As of Monday afternoon Green was backing away from the venomous
attack on Vikings ownership that makes up the final 10 pages of
his book. Everything about those final pages is strange. His
plan to stage a hostile takeover of 30% of Vikings stock, which
would make him the principal owner, is strange. His threat that
he will sue two owners with whom he's had a stormy relationship
unless they sell him their 10% shares of the club for $12.6
million apiece is strange. His subsequent characterization of
the controversial 10 pages as "a business proposal and not a
personal attack" is strange. His timing in releasing a
contentious book in the middle of a successful season (the Vikes
are 6-2) is strange. And Green's professed shock that his
literary offensive became such a hot topic (at one point he
described his plan as merely "thinking out loud") is strange.

As of Monday it appeared that Green may have had an ally in the
admittedly perplexed person of Vikings president and CEO Roger
Headrick. Headrick, who is also on Minnesota's board of
directors, is angry that Green wrote the book but believes the
coach will not be fired before the end of the year. If Green's
job is in jeopardy after the season, Headrick believes he can
save it. "I've prevailed before with the board," said Headrick,
"and I think I can prevail again."

Headrick has a tough job ahead of him because a couple of owners
have already weighed in against Green. Said board vice chairman
Philip Maas, who, like the rest of the board's members, owns
approximately 10% of the team, "My personal opinion is that he
[Green] has shot himself in the foot. I know if one of my
employees [in his main business, a truck dealership] did that,
he'd be gone."

One wonders if Green even wants an ally. His conflicts with the
board, particularly with members Jaye Dyer and Wheelock Whitney,
have been public knowledge since the two approached then Notre
Dame coach Lou Holtz last autumn to gauge Holtz's interest in
Green's job. One theory is that Green released the book
precisely because he wants to get fired. That would free him to
seek a general manager-coach's position somewhere else a season
before his Vikings contract runs out.

But it seems unlikely that owners would line up to hire a guy
who writes bad things about his bosses and threatens to sue
them. Whether or not Headrick can save Green's job, it remains
to be seen if the coach's prose will poison the Vikings' season.

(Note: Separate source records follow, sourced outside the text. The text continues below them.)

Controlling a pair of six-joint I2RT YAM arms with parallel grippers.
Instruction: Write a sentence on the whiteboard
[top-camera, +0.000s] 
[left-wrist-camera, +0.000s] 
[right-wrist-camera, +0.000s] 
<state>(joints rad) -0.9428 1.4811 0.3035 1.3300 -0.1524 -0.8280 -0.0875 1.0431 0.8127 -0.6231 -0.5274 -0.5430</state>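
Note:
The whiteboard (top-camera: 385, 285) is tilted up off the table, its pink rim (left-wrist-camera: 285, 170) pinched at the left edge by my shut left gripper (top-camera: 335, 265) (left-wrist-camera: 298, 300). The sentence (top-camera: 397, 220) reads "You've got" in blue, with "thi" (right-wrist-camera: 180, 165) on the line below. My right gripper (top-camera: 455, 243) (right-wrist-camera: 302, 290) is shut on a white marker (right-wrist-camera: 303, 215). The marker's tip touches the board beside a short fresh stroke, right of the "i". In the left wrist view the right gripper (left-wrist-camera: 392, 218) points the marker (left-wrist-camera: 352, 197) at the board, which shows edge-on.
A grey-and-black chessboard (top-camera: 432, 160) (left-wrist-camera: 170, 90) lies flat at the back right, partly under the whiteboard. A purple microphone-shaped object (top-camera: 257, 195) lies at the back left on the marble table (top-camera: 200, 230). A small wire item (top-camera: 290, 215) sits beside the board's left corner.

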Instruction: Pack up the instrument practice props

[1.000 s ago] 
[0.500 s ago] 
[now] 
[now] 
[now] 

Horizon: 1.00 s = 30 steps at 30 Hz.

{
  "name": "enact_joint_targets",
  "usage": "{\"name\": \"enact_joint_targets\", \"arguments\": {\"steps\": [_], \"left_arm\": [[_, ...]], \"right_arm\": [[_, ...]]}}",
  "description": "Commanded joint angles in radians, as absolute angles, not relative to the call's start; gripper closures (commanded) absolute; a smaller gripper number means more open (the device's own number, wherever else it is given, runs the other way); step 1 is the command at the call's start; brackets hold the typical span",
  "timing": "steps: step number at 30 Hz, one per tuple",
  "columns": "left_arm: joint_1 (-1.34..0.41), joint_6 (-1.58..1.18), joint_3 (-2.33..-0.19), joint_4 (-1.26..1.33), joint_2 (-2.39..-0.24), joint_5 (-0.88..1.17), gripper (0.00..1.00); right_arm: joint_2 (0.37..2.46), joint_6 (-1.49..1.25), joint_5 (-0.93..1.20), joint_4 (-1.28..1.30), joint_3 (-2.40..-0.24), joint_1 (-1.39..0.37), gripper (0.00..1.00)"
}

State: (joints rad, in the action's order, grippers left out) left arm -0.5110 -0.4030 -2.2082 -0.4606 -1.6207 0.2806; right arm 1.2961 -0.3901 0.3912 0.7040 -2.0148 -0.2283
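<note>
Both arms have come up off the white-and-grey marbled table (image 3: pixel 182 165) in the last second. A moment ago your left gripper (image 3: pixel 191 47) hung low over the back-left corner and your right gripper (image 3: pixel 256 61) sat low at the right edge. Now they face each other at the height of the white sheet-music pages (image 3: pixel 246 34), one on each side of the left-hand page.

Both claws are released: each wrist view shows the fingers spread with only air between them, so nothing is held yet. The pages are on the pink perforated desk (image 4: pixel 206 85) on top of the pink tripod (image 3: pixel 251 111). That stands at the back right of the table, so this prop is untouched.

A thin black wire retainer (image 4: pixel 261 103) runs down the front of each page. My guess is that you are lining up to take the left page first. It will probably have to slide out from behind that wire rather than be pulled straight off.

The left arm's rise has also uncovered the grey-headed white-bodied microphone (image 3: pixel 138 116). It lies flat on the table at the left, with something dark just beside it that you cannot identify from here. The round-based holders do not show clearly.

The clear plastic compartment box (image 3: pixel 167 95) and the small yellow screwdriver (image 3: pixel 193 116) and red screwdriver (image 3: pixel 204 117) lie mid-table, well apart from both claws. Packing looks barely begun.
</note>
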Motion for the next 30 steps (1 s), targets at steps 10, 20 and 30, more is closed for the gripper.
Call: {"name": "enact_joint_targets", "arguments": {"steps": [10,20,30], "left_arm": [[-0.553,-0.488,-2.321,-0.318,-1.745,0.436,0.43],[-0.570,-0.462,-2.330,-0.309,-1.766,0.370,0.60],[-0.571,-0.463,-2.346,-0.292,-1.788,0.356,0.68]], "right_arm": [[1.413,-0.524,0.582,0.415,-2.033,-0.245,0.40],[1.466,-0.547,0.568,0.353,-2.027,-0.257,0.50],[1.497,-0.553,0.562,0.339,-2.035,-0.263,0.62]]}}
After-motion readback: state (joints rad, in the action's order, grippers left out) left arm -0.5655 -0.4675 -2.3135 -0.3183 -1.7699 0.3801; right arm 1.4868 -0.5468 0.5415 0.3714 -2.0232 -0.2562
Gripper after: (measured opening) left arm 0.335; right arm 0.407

According to a report in last Sunday's New York Post, the Mets
are considering a plan to tear down Shea Stadium and build a
"replica" of Ebbets Field, which will include, among other
features, a three-section retractable roof, luxury boxes and a
parking garage.


The NBA has endured its share of labor unrest in recent years,
including two brief lockouts during the summer months of 1995
and '96, but has always found a way to settle its conflicts
before the season tipped off in November. After league
commissioner David Stern all but conceded during the September
NBA meetings that the owners intend to exercise their option to
reopen the current collective bargaining agreement next April,
however, those two loathsome labor words--lockout and
decertification--are again making stomachs churn around the

The NBA agent advisory committee met in New York last Friday
with players' association executive director Billy Hunter to
discuss strategy for the negotiation of any new deal. Eleven
high-profile agents attended, and two others, Arn Tellem and
Steve Kauffman, who were on the West Coast, had arranged to be
briefed on the proceedings. The most significant no-show was the
biggest power broker of them all, David Falk.

The primary objective of the gathering was to demonstrate
solidarity between the agents and the union. That solidarity was
conspicuously lacking two years ago, when stars such as Michael
Jordan and Patrick Ewing challenged the players' association,
then under the leadership of Simon Gourdine, when it was
negotiating the collective bargaining agreement that the owners
now intend to revisit.

Hunter said he viewed the potential reopening of the agreement
as an "opportunity to recapture lost ground" and sounded the
union's familiar battle cry: Abolish both the salary cap and the
draft. While the agents and Hunter publicly downplayed the
possibility of decertifying the union (a move that would free
the players to sue to eliminate the cap and the draft as NBA
antitrust violations), players' association sources say it was
an important subject at the meeting.

The agents discussed ideas on how to bolster support for the
players' association on the league's two weakest union
teams--the Utah Jazz and the Los Angeles Lakers--and how to deal
with two of the most vocal antiunion players, the Jazz's Karl
Malone and Charles Barkley of the Houston Rockets.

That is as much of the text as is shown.